Добавить в цитаты Настройки чтения

Страница 10 из 11

Крючков. Я показания свои подтвердил полностью. Я предательски убил Максима Горького и его сына Максима Пешкова. Оба убийства я совершил по указанию Ягоды и под влиянием его угроз.

Ягода. Признаю… Признаю…. Признаю….

Когда процесс подходил к концу, зрители начали скучать, и даже охранники ослабили свою бдительность, Генрих Григорьевич шепнул оказавшемуся рядом Бухарину:

— Николай, ты тоже получал записки от Чижикова?

С момента последней встречи в кулуарах съезда Бухарин сильно переменился. Лоб у него стал ещё выше, однако глаза уже не сияли. Вопрос явно подействовал, лицо исказилось. Но он не ответил ни да, ни нет. И даже головой не мотнул, а как бы оцепенел. И Ягода остался в неведении, приходила ли к всеобщему любимцу и теоретику партии секретная почта от Чижикова. Впрочем, вопрос был глупый. Ведь у профессионального революционера Джугашвили имелись и другие подпольные клички.

Процесс длился две недели. А на рассвете тринадцатого числа, когда все православные мирно отмечали Старый Новый год, огласили приговор. По всем вменяемым ему статьям Ягода Генрих Григорьевич признан виновным и приговаривается к расстрелу.

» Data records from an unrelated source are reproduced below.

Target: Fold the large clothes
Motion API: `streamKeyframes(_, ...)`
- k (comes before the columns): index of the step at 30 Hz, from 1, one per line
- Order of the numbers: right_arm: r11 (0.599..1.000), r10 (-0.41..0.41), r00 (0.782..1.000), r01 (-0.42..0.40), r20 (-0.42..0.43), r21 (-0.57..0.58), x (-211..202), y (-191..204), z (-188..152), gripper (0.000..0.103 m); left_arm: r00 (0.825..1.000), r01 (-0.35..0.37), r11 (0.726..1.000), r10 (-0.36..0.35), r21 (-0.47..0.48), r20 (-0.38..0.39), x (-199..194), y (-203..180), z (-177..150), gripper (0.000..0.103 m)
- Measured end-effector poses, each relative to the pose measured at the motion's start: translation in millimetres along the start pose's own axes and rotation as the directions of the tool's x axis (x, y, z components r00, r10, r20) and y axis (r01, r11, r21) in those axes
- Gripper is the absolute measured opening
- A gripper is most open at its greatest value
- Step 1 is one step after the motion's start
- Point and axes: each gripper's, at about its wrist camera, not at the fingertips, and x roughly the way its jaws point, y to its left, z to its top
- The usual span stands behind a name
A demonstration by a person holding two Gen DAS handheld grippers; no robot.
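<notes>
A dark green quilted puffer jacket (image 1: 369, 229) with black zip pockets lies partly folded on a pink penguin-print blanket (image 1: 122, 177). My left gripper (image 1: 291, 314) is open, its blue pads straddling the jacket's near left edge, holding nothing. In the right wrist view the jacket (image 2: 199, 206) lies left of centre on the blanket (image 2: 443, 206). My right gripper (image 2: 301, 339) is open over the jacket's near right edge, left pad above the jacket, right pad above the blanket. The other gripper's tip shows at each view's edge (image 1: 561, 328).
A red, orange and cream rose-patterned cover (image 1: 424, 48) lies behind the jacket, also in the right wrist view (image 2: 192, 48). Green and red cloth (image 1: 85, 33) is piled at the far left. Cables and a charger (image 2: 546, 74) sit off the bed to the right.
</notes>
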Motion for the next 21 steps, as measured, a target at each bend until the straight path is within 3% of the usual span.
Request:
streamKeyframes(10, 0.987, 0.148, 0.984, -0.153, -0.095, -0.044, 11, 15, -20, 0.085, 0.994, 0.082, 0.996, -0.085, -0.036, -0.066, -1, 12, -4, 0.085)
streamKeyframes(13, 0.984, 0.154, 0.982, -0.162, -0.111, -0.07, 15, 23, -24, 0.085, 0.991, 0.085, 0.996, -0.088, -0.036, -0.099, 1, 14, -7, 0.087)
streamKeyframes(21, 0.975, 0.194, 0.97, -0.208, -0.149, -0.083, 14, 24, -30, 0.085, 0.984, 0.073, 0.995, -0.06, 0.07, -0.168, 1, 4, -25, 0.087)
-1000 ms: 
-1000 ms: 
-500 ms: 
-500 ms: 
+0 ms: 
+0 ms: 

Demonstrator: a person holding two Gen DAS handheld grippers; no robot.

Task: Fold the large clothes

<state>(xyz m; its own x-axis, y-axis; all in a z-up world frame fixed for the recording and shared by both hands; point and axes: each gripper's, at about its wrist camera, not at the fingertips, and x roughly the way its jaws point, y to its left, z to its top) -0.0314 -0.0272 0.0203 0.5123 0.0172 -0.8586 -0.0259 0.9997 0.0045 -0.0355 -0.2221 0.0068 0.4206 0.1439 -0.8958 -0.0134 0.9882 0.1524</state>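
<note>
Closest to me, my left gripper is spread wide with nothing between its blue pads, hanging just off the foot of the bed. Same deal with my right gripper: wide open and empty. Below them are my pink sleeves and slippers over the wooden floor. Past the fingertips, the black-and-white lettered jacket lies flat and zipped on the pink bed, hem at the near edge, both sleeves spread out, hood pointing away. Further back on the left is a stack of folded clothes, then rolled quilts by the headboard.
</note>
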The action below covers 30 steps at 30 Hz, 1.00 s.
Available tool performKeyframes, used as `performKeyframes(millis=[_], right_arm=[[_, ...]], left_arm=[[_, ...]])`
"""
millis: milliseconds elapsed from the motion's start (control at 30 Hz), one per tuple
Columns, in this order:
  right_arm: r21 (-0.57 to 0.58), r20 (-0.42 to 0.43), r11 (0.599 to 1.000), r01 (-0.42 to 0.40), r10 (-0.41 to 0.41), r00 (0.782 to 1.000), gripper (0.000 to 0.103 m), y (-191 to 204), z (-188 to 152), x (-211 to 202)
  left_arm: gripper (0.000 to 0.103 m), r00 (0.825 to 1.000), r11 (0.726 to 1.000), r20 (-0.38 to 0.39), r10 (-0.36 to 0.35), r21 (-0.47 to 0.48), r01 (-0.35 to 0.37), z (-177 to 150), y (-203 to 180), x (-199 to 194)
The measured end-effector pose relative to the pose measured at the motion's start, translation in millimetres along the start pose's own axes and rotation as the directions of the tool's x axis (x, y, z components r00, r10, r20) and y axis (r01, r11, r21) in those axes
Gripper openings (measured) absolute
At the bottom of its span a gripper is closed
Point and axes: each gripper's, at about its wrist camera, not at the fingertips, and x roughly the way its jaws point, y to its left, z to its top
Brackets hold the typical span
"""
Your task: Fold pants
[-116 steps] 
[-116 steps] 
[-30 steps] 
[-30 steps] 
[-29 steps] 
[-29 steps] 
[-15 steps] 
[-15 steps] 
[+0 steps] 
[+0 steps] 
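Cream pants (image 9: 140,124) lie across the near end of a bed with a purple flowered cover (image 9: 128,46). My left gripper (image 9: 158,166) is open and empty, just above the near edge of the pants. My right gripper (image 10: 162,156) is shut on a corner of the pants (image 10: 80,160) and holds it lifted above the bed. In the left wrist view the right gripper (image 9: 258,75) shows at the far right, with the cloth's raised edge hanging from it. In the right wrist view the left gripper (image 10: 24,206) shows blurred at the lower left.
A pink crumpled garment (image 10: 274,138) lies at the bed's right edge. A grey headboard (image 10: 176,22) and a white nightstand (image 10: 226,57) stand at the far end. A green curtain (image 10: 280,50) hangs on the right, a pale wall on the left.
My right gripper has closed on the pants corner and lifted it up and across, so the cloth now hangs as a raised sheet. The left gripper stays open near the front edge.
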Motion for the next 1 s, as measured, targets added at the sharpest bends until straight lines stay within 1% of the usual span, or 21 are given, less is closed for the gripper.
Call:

Вышинский, за кафедрой, ворковал безобидной домашней птицей — то ли голубем, то ли курицей-квочкой.

— Осуждённый, можете написать прошение о помиловании.

«Вот оно!» — подумал Генрих Григорьевич. Чижиков вмешается именно на этом, последнем этапе.

В камеру принесли ручку с чистым, блестящим, ещё не пользованным пером, фиолетовые чернила. Ягода, много передумав, написал прошение в единственно приемлемой форме искреннего покаяния: «Вина моя перед Родиной велика, её невозможно искупить в полной мере. Но умирать с сознанием своей вины тяжело. Поэтому я готов встать перед всем народом и партией на колени. И прошу помиловать, сохранив жизнь». Переписывая черновик набело, подумал, что если б даже никакого поручения не было, и тайный сговор в Кремле всего лишь плод воображения, то просьба о помиловании так натуральна, так прожигает, что не может не быть принята.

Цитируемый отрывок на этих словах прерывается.